I'll also be putting Vista on it, and using all my current peripherals; G15 Keyboard, G5 Mouse etc... 

Thanks in advance for all your help, and for reading this crazy long post!


*To Buy:*

Processor - Athlon 64 X2 5000 2.6GHz - $90
CPU Fan - Arctic Cooling Freezer 64 Pro - $25
Mobo - Asus M2N - $135
PSU - Apevia 500W - $40
RAM - Adata 4GB (2x2GB)  - $70
Card Reader - Rosewill RCR-102 - $15
Stuff - Thermal Paste, COD4 :grin: - $50
Total=$425 ($380 if you don't count the game, lol)


*To Re-Use:*

Monitor - Hanns G 28" Widescreen LCD - $500
Graphics Card - 8800 GTS 320MB - $145
Hard-Drives - 600-something GB's on 2 SATA drives
Optical-Drives - 2x DVD burners

*Need your Help!*

Case - Looking for something without a ton of outside lights, it can be in the "medium" noise range - and preferably under 18" tall so it will fit in my Ikea desk!
Everything else - What did I forget!?


Cheers,
-Brandon


----------



## Akula (Jan 26, 2007)

Ooohhh, I've been reading some not-so-hot feedback on the Asus M2N mobo - funny how it still has such high reviews on Newegg... Hmm...


----------



## Tumbleweed36 (May 14, 2005)

Avoid that motherboard as a first step.

Also find yourself a good brand name power supply because Apevia is not a high quality supply. Consider the Seasonic, PC Power & Cooling, Thermaltake "Toughpower", or even one of the Corsair power supplies. All of those are great brand names in power supplies. You willl need a bigger power suppy for the 8800GTS video card. Take a look at 650+ to do the job you want and permit you some head room. A reasonable one in that price range is the OCZ 700. It would do a great job for you. 

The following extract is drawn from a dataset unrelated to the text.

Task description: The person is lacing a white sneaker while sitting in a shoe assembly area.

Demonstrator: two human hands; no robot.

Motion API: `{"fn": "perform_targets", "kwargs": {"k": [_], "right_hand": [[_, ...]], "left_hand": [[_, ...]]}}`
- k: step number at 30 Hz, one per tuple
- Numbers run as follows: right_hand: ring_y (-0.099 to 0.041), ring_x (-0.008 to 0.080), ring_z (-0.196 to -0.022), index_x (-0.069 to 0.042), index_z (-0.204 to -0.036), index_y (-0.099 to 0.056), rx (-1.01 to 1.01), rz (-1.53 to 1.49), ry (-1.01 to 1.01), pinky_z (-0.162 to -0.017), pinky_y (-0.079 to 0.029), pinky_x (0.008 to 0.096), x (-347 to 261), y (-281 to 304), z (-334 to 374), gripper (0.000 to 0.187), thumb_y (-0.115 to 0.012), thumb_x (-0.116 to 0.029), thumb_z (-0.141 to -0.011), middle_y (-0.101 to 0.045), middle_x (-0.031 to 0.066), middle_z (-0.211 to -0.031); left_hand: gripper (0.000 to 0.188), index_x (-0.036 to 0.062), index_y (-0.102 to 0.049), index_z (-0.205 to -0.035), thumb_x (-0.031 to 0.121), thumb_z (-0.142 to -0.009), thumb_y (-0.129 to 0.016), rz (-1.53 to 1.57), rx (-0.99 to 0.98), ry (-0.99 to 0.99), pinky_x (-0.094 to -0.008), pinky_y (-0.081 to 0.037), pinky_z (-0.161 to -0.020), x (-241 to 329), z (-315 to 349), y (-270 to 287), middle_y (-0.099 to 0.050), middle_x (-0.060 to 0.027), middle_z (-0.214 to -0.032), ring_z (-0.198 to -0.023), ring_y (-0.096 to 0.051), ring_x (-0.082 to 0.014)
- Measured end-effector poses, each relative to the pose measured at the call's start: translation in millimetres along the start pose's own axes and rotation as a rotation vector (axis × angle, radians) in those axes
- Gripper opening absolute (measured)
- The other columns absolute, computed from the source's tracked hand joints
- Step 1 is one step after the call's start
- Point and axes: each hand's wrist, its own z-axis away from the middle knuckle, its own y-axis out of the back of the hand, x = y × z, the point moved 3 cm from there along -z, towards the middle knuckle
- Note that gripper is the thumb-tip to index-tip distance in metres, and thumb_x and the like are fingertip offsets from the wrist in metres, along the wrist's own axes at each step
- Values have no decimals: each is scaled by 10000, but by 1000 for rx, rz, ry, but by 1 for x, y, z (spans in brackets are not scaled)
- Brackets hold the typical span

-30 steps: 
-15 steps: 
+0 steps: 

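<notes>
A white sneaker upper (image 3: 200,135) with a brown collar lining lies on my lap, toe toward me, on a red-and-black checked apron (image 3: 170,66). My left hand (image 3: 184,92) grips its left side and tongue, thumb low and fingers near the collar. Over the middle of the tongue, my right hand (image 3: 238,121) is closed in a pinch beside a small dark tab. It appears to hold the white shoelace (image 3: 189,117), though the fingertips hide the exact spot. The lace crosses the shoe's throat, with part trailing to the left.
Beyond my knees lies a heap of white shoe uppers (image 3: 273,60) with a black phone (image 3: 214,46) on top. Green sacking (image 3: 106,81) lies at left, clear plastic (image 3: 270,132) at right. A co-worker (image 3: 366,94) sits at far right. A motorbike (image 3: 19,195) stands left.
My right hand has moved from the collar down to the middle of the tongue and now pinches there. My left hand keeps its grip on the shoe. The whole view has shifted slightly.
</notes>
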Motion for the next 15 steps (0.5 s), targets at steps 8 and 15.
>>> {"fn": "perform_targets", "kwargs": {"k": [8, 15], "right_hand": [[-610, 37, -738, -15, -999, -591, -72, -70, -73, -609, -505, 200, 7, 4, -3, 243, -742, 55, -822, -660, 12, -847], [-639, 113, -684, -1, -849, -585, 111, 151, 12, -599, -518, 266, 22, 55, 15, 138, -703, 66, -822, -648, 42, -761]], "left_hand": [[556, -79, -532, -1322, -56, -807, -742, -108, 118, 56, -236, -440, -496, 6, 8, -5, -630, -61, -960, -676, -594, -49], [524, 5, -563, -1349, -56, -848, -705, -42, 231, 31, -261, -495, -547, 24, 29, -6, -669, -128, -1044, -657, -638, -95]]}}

Thermal Paste, you can't beat Artic Silver 5 IMHO.


----------



## linderman (May 20, 2005)

seeing as how you are going with a new mobo and cpu


you would be selling yourself short big time going AMD right now / intel and the core 2 d's have amd on the ropes performance wise; big time!


I would suggest the gigabyte GA-P35-DS3 or DS3L

and get as much cpu as you can spend for starting with the E6550, E6750, E6850, E8400

your choice of PSU will give you a real headache

I suggest you look at the OCZ 700 watt for about $129.00 thats about as decent as you will find for a low price

also check the coolermaster real power pro 650 watt (only the pro!)

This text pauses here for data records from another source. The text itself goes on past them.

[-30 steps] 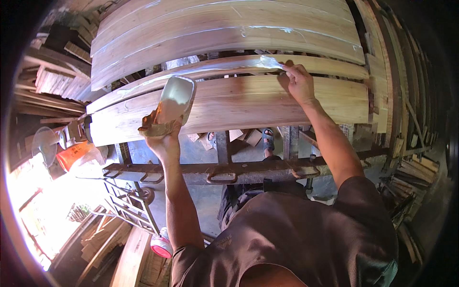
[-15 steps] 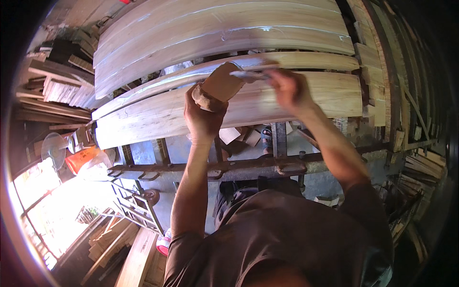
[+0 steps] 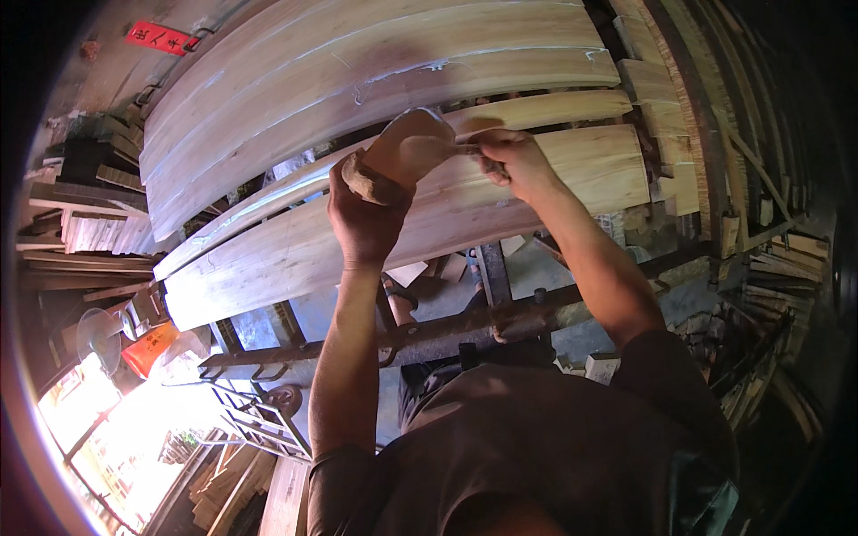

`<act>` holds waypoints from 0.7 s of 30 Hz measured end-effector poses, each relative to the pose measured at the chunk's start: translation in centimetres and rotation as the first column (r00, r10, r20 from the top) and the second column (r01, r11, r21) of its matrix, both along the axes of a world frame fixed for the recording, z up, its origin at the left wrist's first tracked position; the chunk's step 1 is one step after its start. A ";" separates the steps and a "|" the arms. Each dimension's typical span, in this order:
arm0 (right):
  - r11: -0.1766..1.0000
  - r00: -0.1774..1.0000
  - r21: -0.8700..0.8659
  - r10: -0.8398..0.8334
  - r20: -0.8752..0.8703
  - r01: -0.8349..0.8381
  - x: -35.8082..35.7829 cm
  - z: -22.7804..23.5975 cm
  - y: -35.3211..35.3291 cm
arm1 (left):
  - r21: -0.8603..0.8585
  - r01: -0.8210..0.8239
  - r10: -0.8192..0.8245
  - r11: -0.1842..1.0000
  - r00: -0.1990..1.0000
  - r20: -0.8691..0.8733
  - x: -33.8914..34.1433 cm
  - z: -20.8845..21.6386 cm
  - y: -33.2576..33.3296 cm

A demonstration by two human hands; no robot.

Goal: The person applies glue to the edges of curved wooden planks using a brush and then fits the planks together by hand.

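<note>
My left hand is closed around a tan, round-ended, cup-like container with a rough, crusted lower edge; what is inside it cannot be made out. In my right hand, fingers pinched, is a thin spatula-like tool. Its flat end lies against or over the container's upper part. Both hands are raised above the long pale planks, which lie side by side in front of me. Whitish wet-looking streaks run along the planks' edges and seams.
A metal rack rail with handles passes between me and the planks. Stacked timber stands at the left, with more wood at the right. A fan and a wheeled metal frame are at the lower left.
My right hand has come in closer to the container and lower, and the tool now meets it, no longer blurred. The view has turned and shifted, so the planks look more tilted.
</note>
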State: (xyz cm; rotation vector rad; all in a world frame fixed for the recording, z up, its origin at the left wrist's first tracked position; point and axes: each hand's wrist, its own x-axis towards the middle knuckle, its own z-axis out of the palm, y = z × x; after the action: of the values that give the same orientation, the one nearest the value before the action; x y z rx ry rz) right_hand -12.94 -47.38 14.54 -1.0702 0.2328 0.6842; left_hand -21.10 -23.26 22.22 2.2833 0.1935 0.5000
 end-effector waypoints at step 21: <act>0.159 0.850 -0.843 0.040 0.526 0.514 8.9 -1.0 -28.7 | 0.145 0.046 -0.037 0.988 0.997 -0.069 0.0 -2.3 3.7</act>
State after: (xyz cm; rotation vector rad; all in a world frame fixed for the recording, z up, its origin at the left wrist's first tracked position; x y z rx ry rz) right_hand -4.08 -76.10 13.54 -2.3825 0.4781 -0.1973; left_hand -21.07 -19.51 19.89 2.4437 0.1454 0.4301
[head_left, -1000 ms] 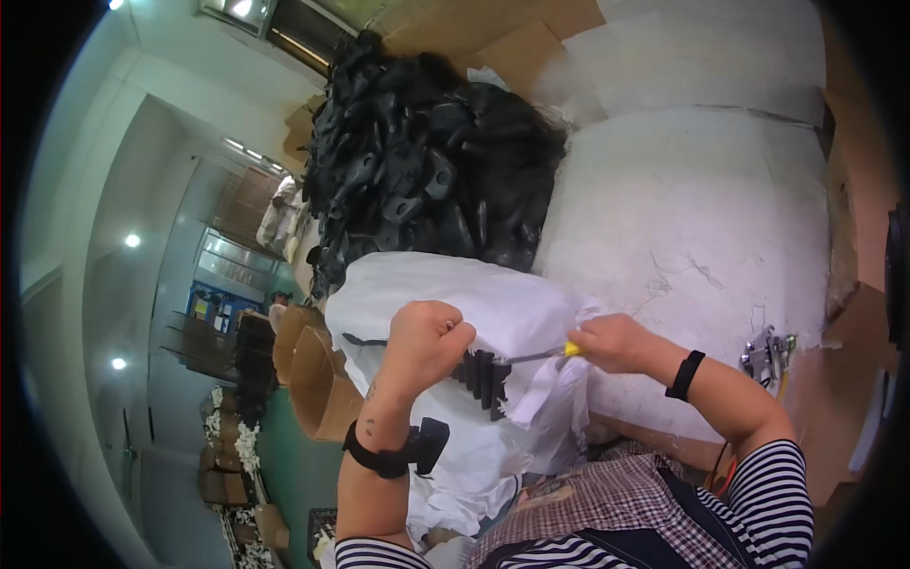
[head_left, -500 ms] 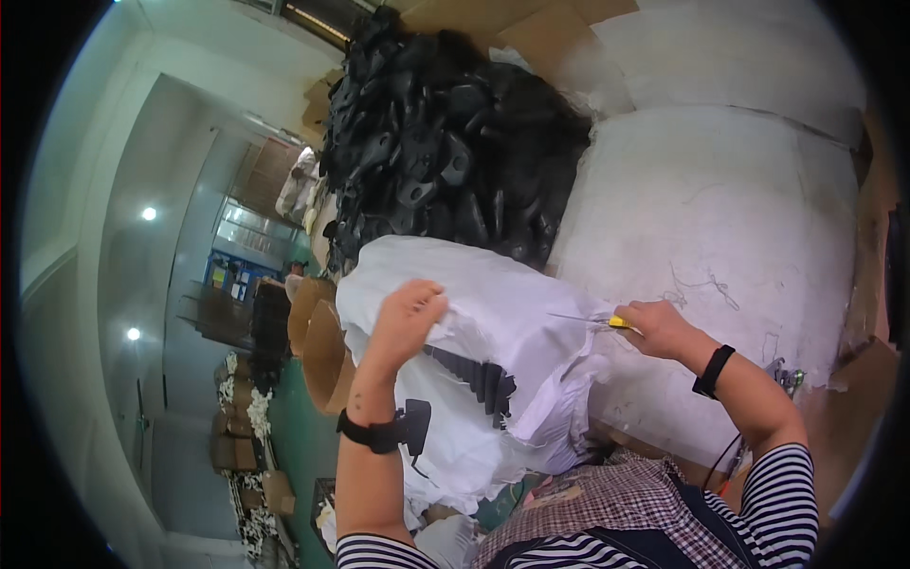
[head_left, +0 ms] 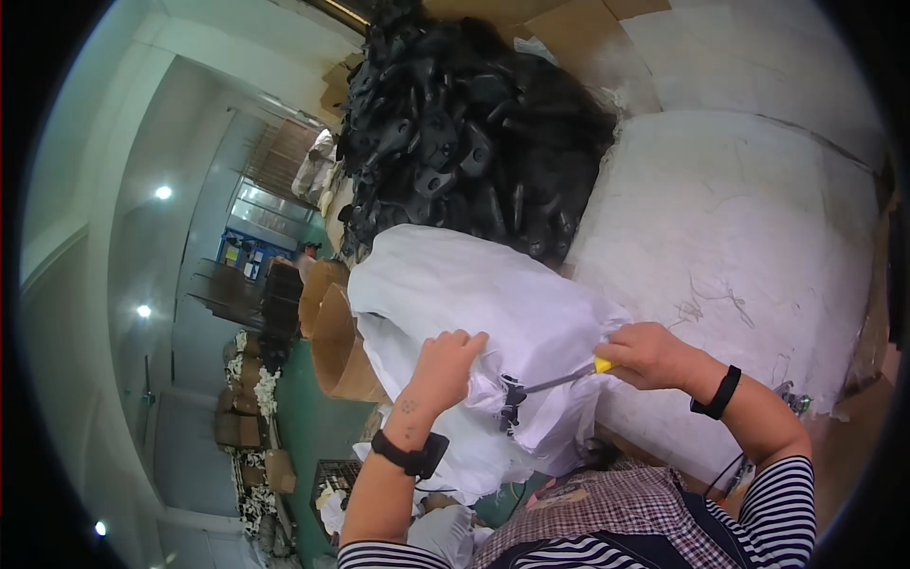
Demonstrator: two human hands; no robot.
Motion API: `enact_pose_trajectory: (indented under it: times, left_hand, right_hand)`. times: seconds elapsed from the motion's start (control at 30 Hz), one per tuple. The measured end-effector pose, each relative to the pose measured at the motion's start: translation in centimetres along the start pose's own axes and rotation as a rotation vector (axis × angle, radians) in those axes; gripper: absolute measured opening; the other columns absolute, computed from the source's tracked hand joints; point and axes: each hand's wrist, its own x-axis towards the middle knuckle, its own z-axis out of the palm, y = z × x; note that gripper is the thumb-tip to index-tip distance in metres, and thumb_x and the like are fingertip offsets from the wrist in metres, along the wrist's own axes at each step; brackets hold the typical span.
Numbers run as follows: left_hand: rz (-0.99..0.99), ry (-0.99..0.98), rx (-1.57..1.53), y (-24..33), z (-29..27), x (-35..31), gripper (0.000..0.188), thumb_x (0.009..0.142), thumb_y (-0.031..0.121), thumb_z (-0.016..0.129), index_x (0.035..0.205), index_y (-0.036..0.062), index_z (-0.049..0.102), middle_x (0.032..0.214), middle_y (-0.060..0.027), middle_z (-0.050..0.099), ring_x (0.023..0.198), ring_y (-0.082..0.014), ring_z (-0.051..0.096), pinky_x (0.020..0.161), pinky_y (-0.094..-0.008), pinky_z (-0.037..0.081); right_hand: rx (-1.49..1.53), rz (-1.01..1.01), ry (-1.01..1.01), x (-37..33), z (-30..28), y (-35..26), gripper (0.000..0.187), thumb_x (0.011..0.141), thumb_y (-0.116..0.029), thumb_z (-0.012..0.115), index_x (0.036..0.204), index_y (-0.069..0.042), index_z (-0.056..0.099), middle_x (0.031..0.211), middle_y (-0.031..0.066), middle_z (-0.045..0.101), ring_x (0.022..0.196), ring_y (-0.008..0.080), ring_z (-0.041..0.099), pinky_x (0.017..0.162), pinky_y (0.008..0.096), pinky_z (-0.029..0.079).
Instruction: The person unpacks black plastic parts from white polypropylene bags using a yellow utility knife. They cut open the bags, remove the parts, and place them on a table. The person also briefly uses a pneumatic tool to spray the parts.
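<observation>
A white woven sack (head_left: 474, 270) lies in front of me, with a slit in its near side. My left hand (head_left: 447, 368) is closed on the sack's fabric beside this opening. Some dark ribbed stuff (head_left: 513, 400) shows through the gap, mostly covered by the cloth. In my right hand (head_left: 656, 357) is a yellow-handled knife (head_left: 561, 380). Its blade points left, with the tip at the torn edge of the opening. Whether the right fingers also pinch fabric I cannot tell.
A heap of black molded parts (head_left: 455, 142) rises beyond the sack. To the right stands a large white wrapped bale (head_left: 730, 218) with loose threads on it. Open cardboard boxes (head_left: 336, 346) sit left of the sack, near a wire crate (head_left: 332, 484).
My left hand has moved down and right, drawing fabric over most of the opening. The right hand has come lower, bringing the knife blade from above the sack to the slit.
</observation>
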Motion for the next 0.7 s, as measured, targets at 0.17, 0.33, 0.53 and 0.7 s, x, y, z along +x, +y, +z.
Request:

you could check antec trio power 650 watt >>>>> but IMHO their quality is now slipping, but even so they will be WAYYYYYYYY above the apevia or other cheapies :4-thatsba


----------



## linderman (May 20, 2005)

if you are on a tight budget >>>> look to mwave.com / click on refurbished / then go to motherboards & power supplies


check here on power supplies before you buy >>>>> there is alot of junk in there too! but often times there are some real keepers for a super price!


----------



## Akula (Jan 26, 2007)

Thanks for the good replies! Looks like I'll have to consider the Intel's... I've actually ALWAYS used AMD - will I see any difference in terms of installation and such? I liked the AMD's because there was a lot of info about how safe it was to overclock - it the same with Intel?

I will definately re-think the PSU as well... I might as well go a little higher there if I'll have so much tied up in my computer.

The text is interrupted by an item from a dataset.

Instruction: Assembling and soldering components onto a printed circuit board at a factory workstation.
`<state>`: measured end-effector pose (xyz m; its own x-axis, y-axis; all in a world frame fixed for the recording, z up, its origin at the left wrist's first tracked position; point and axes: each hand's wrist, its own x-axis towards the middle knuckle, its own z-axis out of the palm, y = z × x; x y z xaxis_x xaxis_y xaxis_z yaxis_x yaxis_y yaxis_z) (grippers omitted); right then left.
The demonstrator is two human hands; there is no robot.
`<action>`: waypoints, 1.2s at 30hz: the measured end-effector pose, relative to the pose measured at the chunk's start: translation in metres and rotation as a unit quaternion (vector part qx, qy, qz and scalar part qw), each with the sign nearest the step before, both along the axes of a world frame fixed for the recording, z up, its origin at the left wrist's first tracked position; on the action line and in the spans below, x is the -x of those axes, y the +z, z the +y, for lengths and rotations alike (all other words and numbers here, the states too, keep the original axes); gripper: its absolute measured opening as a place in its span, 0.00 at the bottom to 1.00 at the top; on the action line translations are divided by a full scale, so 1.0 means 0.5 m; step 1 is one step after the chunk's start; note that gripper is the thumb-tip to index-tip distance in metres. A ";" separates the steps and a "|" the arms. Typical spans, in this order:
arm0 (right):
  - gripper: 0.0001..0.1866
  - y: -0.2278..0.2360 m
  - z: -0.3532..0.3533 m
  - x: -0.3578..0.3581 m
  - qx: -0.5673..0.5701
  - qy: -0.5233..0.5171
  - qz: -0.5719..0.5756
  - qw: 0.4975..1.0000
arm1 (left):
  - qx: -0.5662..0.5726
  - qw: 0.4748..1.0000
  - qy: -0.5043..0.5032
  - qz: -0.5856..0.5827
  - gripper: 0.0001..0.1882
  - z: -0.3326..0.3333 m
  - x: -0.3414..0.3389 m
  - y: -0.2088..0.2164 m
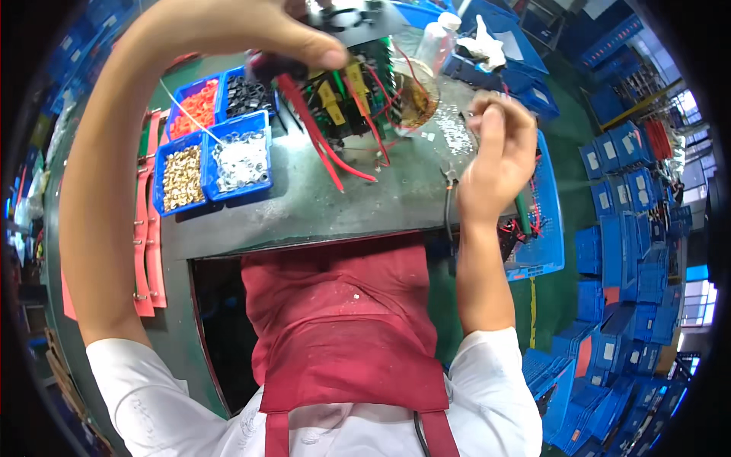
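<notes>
1. Nearest, a dark red apron (346, 320) covers the person's front, between white sleeves (491, 381).
2. The table (396, 209) begins just beyond it; a red strip (148, 228) with metal pins lies along its left side.
3. At right, the blue basket (554, 221) holds red and black wires and a green rod (522, 213).
4. Pliers (449, 183) lie just left of the right hand (502, 148). Its fingers curl toward the thumb, nearly closed; I cannot tell whether anything is pinched there.
5. Blue bins (247, 190) stand at left: gold-coloured terminals and silvery rings in front, red and black parts behind.
6. The electronic assembly (356, 91), with green boards and yellow labels, is at the table's far middle, its red wires (316, 141) hanging toward the person.
7. The left hand (266, 27) reaches over it, thumb extended; its fingers are hidden, so its grip cannot be told.
8. Farther back are a brown-stained dish (419, 107), clear bottle (434, 46) and white cloth (483, 46).
</notes>
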<state>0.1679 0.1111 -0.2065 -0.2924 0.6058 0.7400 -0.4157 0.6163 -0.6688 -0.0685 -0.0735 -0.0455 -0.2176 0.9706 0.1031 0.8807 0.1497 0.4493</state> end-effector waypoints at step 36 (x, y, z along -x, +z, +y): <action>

As far as refurbished stuff is concerned - I think I'd rather pay a little more for new - and have a warranty and a little piece of mind!


----------



## Akula (Jan 26, 2007)

Ahhh... more answers beget more questions!

Forgive me if in my arrogance of Intel, the answer here should be obvious, but comparing the prices and speeds - wouldn't the AMD seem to be the more logical choice?


----------



## Akula (Jan 26, 2007)

I'm not quite sure about the Intel processors yet - hopefully somebody can reply about them tomorrow (I know its late! :laugh I've re-worked things a bunch, and of course, it came out to be more money, haha. 

Sorry there's no links for these ones - but the prices are all from Newegg. How's this one look?


----------



## linderman (May 20, 2005)

the new intel processors overclock very well standard overclock ability is 30% and more 

the high end AMD chips are 15% at BEST and never more without watercooling

The AMD cpus are cheaper but motherboards are definetly not >>>>> so when comparing the $$$$$$$ you must add cpu & motherboard together then compare the cost :wink:


play with this for yourself >>>>>>> then you tell me ?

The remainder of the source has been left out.